[linux-pm] Fundamental flaw in system suspend, exposed by freezer removal

Rafael J. Wysocki rjw at sisk.pl
Sun Mar 2 05:37:31 PST 2008


On Saturday, 1 of March 2008, Alan Stern wrote:
> On Sat, 1 Mar 2008, Rafael J. Wysocki wrote:
> 
> > On Friday, 29 of February 2008, Alan Stern wrote:
> > > On Fri, 29 Feb 2008, Rafael J. Wysocki wrote:
> > > 
> > > > I'm still not sure if this particular race would happen if only the registering
> > > > of children of already suspended partents were blocked.
> > > 
> > > That's different.  Before you were talking about acquiring
> > > dev->power.lock _before_ calling the suspend method.  Now you're
> > > talking about blocking child registration _after_ the parent is already
> > > suspended.
> > 
> > Hm, perhaps I don't understand the issue correctly, so please let me restate it.
> > 
> > We have the design issue that it's possible to register a child of a device
> > that was taken for suspend or even suspended which, in turn, leads to a wrong
> > ordering of devices on dpm_active.  Namely, suppose that device dev is taken
> > from the end of dpm_active and suspend_device(dev, state) is going to be called
> > If at the same time a child of dev is being registered and
> > suspend_device(dev, state) returns 0, dev will be taken out of dpm_active, but
> > the new device (its child) will be added to the end of dpm_active and
> > subsequently we'll attempt to suspend it.  That will be wrong.
> 
> That's right.
> 
> > Also, if a dev's child is registered after suspending all devices, it will go
> > to the end of dpm_active, so after the subsequent resume dev will end up
> > closer to the end of the list than the new child.  Thus, during the next
> > suspend it will be taken for suspending before this child and that will be
> > wrong either.  Note that this situation need not look dangerously from the
> > driver's perspective, since it doesn't know of the dpm_active ordering issue.
> 
> Yes, but it's still wrong.  It's also wrong to register a new device 
> (even one that has no parent) during the suspend_late stage, because 
> this device wouldn't get suspended before the system went to sleep.

That's correct.

> > One of the possible solutions is to require suspend_device(dev, state) to
> > return an error if it detects a concurrent child registration.   This, however
> > is not sufficient, because the registration of a child may go unseen, right
> > after suspend_device(dev, state) returns and before dpm_list_mtx is reacquired.
> 
> It's worse than you describe, because suspend_device() is unable to
> tell whether a concurrent child registration is valid or invalid.  By
> "valid", I mean that it took place during the window before the suspend
> method was called or before the method was able to prevent new child
> registrations.
> 
> Valid child registrations must be allowed to proceed. There's no 
> reason to fail them, because the driver has done nothing wrong -- and
> it wouldn't be safe since drivers don't check for failure.
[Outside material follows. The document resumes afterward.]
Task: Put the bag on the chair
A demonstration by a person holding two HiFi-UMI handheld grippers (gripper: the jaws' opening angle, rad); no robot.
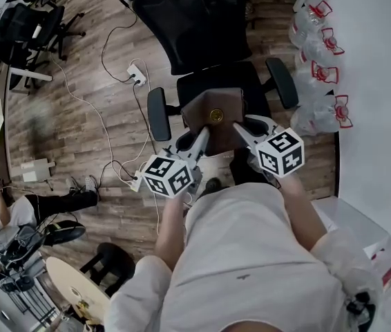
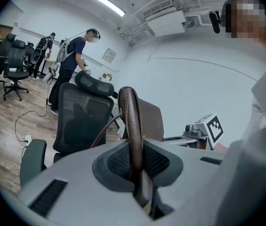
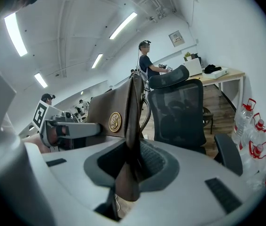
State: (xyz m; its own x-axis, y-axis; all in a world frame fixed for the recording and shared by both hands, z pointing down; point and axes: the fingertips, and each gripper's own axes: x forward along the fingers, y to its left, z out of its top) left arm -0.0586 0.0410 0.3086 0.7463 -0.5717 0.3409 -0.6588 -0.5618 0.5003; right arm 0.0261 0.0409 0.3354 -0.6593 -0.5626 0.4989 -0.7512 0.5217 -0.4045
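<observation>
Head view: pinching the brown leather bag [image 1: 213, 113] by its side edges, left gripper [image 1: 199, 138] clamped on one, right gripper [image 1: 240, 128] on the other. Held upright between both, over the black office chair [image 1: 206, 26] seat. Beyond, water bottles [image 1: 316, 50] along the wall.

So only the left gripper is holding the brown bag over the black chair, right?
No, both hold it. The right gripper view shows the right gripper clamped on the brown bag too, with the left gripper, over the black chair.
</observation>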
Yes, that's bad, but I don't see any other solution at the moment (see below).

> Likewise, blocking them is likely to cause the suspend method to deadlock;
> see below.
> 
> But since suspend_device() can't tell which concurrent child
> registrations are valid, it has no choice but to allow all of them.  
> This means our only option for recovering from a concurrent child
> registration is to resume the parent (don't move it to dpm_off) and 
> continue.  That way the list ordering will remain correct.

If new children get registered when the parent is suspended, that's already
wrong, because the children should have been suspended before.  Think of a case
when the parent is a bus and the children are devices on it.  In that case, by
suspending the parent before the children we can make the children
unresponsive etc. (that would break the PCI PM rules, for one example).

> Once the parent is fully suspended, suspend_device() has returned, and
> the parent has been moved to dpm_off, the situation is different.

In fact we don't.  We only know that suspend_device() has won the race with
the device registration.

> Then we _know_ that child registrations are invalid, so either blocking
> or failing them would be okay.
> 
> > For this reason, we need an additional mechanism to detect such situations
> > and work around them.  [Hence, the question arises whether it's really
> > necessary to require suspend_device(dev, state) to detect concurrent
> > registrations of children (we need to detect them independently anyway) etc.]
> > There also would have to be a mechanism for detecting registrations when
> > all devices have been suspended (we discussed that approach previously).
> > 
> > The other possible solution, and that's the one I'm considering, is to use
> > locking to prevent the registration of children of suspended or suspending
> > devices from happening.  [This is to protect _our_ data structure, which is
> > the dpm_active list, from corruption.]
> 
> In view of my comments above, we _must not_ prevent registration of
> children of suspending devices.  It's okay to prevent registration of
> suspended devices.

I don't agree with that (not only because the last sentence is oversimplified ;-)).

I think that the rule "the driver must not register new children after
->suspend() has run" is not a good one, because in fact we don't want
->suspend() to be called while new children are being registered.  IMO, we
should make the rule that "device registration may fail if it's carried out
concurrently with the parent's ->suspend() method".  At least, that will tell
the drivers what to do or avoid.

> There's nothing wrong with using a lock for this 
> purpose, but the lock should not be acquired until after
> suspend_device() has returned and we have verified that no children
> were added while suspend_device() was running.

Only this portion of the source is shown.